Entity Relationship Diagram¶

erDiagram
    conversations ||--o{ messages : contains
    conversations ||--o{ agent_tasks : triggers
    conversations ||--o{ conversation_memory : stores
    conversations ||--o{ future_tasks : schedules
    cron_jobs ||--o{ job_executions : has
    future_tasks ||--o{ job_executions : has
    agent_definitions ||--o{ agent_tasks : defines

    conversations {
        int id PK
        text conversation_id UK
        text channel
        text contact_identifier
        int context_version
        timestamp last_accessed
        timestamp created_at
        timestamp updated_at
        json metadata
    }

    messages {
        int id PK
        text conversation_id FK
        text message_id UK
        text role
        text content
        int token_count
        boolean is_summary
        timestamp timestamp
        json metadata
    }

    agent_definitions {
        int id PK
        text name UK
        text display_name
        text role
        text goal
        text backstory
        json tools
        int priority
        json intent_keywords
        text category
        boolean enabled
        boolean allow_delegation
        timestamp created_at
        timestamp updated_at
    }

    agent_tasks {
        int id PK
        text task_id UK
        text conversation_id FK
        text agent_name
        text action
        json parameters
        text status
        json result
        text error_message
        timestamp created_at
        timestamp started_at
        timestamp completed_at
    }

    cron_jobs {
        int id PK
        text job_id UK
        text name
        text description
        text cron_expression
        text job_type
        text tool_name
        json tool_parameters
        text prompt
        boolean enabled
        timestamp last_run_at
        timestamp next_run_at
        timestamp created_at
        timestamp updated_at
    }

    future_tasks {
        int id PK
        text task_id UK
        text name
        text description
        text conversation_id FK
        timestamp scheduled_time
        text job_type
        text tool_name
        json tool_parameters
        text prompt
        text status
        json result
        text error_message
        timestamp created_at
        timestamp completed_at
    }

    job_executions {
        int id PK
        text job_id FK
        text job_type
        timestamp started_at
        timestamp completed_at
        text status
        json result
        text error_message
        text container_id
    }

    service_credentials {
        int id PK
        text service_name UK
        text credential_type
        text credential_data
        timestamp expires_at
        timestamp created_at
        timestamp updated_at
    }

    service_connections {
        int id PK
        text service_name UK
        text status
        timestamp last_check
        text last_error
        json metadata
        timestamp updated_at
    }

    prompts {
        int id PK
        text key UK
        text value
        text description
        timestamp created_at
        timestamp updated_at
    }

    settings {
        int id PK
        text key UK
        text value
        text value_type
        text description
        text category
        boolean is_required
        boolean is_sensitive
        text validation_regex
        real min_value
        real max_value
        json options
        int display_order
        timestamp updated_at
    }

    audit_log {
        int id PK
        timestamp timestamp
        text event_type
        text service_name
        text agent_name
        text action
        text conversation_id
        json details
        boolean success
        text error_message
        text user_id
        text ip_address
    }

    conversation_memory {
        int id PK
        text conversation_id FK
        text memory_type
        json content
        timestamp created_at
    }

    search_index {
        int id PK
        text source
        text source_id
        text title
        text content
        text content_hash
        blob embedding
        json metadata
        timestamp indexed_at
    }

    schema_migrations {
        int id PK
        text version UK
        timestamp applied_at
    }

Schema Overview¶

Core Tables¶

1. Conversations¶

Stores conversation sessions across all communication channels.

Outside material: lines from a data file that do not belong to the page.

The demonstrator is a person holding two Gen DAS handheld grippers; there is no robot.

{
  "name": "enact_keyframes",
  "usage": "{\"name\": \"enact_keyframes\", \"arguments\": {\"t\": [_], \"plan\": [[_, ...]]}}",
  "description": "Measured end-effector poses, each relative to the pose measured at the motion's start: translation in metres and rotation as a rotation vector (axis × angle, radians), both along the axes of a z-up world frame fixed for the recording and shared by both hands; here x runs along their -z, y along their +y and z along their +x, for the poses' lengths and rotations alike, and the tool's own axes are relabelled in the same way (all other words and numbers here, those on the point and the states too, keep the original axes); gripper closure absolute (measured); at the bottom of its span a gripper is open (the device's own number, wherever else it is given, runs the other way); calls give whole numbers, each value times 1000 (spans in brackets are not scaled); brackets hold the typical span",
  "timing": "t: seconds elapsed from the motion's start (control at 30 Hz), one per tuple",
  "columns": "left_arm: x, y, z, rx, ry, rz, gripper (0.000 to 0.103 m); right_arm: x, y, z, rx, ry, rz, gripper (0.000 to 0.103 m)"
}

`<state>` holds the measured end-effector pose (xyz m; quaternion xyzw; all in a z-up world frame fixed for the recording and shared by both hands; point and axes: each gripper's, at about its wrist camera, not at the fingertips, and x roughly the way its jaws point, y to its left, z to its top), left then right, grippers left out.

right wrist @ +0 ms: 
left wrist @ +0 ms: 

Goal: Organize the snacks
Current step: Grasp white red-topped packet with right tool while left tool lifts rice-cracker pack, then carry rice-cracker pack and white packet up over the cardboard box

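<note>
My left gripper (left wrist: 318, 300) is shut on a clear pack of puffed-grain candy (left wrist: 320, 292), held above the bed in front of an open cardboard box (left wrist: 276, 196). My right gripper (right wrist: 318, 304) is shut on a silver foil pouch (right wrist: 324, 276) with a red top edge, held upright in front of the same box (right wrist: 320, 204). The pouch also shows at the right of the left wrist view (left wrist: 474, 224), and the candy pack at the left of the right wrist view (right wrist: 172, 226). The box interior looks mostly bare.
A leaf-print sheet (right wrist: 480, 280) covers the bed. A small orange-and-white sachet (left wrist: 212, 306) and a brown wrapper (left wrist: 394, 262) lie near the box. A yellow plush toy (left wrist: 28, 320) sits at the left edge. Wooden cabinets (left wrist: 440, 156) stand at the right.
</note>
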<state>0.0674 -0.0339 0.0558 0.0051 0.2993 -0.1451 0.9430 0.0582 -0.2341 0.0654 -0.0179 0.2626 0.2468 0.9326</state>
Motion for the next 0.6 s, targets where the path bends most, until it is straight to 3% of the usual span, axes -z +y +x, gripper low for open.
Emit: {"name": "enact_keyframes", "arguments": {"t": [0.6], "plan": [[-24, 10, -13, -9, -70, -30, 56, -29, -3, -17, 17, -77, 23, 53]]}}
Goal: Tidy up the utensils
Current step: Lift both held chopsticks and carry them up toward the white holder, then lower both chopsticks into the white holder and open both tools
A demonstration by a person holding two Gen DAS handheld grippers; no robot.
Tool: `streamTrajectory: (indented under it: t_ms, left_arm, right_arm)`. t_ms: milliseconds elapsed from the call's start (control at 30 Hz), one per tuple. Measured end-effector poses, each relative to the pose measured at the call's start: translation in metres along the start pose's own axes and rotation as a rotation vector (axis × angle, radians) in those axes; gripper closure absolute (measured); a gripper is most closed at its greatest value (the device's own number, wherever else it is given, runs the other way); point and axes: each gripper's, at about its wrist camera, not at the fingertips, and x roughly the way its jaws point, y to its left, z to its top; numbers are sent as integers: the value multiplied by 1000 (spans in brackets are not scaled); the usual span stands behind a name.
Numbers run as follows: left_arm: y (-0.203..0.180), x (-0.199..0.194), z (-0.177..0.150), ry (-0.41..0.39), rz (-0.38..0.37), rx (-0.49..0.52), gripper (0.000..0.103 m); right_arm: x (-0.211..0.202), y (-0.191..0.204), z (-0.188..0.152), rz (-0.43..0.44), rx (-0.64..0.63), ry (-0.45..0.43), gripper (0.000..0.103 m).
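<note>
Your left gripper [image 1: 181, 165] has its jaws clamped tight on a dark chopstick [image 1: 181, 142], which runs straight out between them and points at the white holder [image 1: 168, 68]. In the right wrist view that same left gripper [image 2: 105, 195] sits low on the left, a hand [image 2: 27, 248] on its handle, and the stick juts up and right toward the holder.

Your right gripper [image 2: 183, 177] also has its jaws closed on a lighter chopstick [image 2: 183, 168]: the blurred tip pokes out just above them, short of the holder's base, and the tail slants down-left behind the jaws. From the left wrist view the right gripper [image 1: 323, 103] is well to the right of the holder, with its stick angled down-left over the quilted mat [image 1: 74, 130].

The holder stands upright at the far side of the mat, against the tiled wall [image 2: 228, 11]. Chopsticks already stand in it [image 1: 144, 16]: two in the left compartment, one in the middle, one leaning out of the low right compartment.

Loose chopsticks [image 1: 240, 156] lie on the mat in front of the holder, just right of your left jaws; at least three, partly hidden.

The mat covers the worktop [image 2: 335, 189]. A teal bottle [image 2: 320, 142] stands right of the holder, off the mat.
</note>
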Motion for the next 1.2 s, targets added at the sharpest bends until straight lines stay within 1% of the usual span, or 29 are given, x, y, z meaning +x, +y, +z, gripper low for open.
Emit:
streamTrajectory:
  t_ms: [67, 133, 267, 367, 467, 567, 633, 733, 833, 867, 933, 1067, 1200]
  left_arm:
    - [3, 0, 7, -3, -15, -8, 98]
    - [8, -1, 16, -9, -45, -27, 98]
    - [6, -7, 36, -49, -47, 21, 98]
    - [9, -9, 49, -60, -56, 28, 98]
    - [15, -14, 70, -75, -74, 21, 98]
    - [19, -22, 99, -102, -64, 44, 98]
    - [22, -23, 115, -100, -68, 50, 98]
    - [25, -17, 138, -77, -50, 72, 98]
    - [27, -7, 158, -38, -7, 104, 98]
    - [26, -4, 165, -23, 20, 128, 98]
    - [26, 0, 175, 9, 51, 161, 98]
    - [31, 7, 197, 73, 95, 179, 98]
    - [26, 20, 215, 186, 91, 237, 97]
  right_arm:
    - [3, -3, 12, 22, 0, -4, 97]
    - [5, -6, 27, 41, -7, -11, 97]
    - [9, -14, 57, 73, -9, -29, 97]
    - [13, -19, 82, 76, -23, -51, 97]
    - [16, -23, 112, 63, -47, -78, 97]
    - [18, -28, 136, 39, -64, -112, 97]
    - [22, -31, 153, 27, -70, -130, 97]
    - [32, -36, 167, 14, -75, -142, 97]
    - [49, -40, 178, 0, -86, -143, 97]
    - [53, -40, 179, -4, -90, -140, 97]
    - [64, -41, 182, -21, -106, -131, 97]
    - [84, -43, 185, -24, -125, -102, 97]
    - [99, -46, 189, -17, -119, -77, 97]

Purpose: Track conversation context and history per channel Key Fields: - conversation_id: Unique identifier for the conversation - channel: Communication channel (whatsapp, webui) - contact_identifier: Phone number or session ID - context_version: Context management version - last_accessed: Last activity timestamp

Relationships: - One-to-many with messages - One-to-many with agent_tasks - One-to-many with conversation_memory

2. Messages¶

Individual messages within conversations.

Purpose: Store complete conversation history with role-based messages Key Fields: - role: Message source (user, assistant, system) - content: Message text - token_count: Number of tokens in the message - is_summary: Whether this message is a generated summary - metadata: Attachments, agent info, etc.

Relationships: - Many-to-one with conversations

3. Agent Definitions¶

Stores CrewAI agent configurations.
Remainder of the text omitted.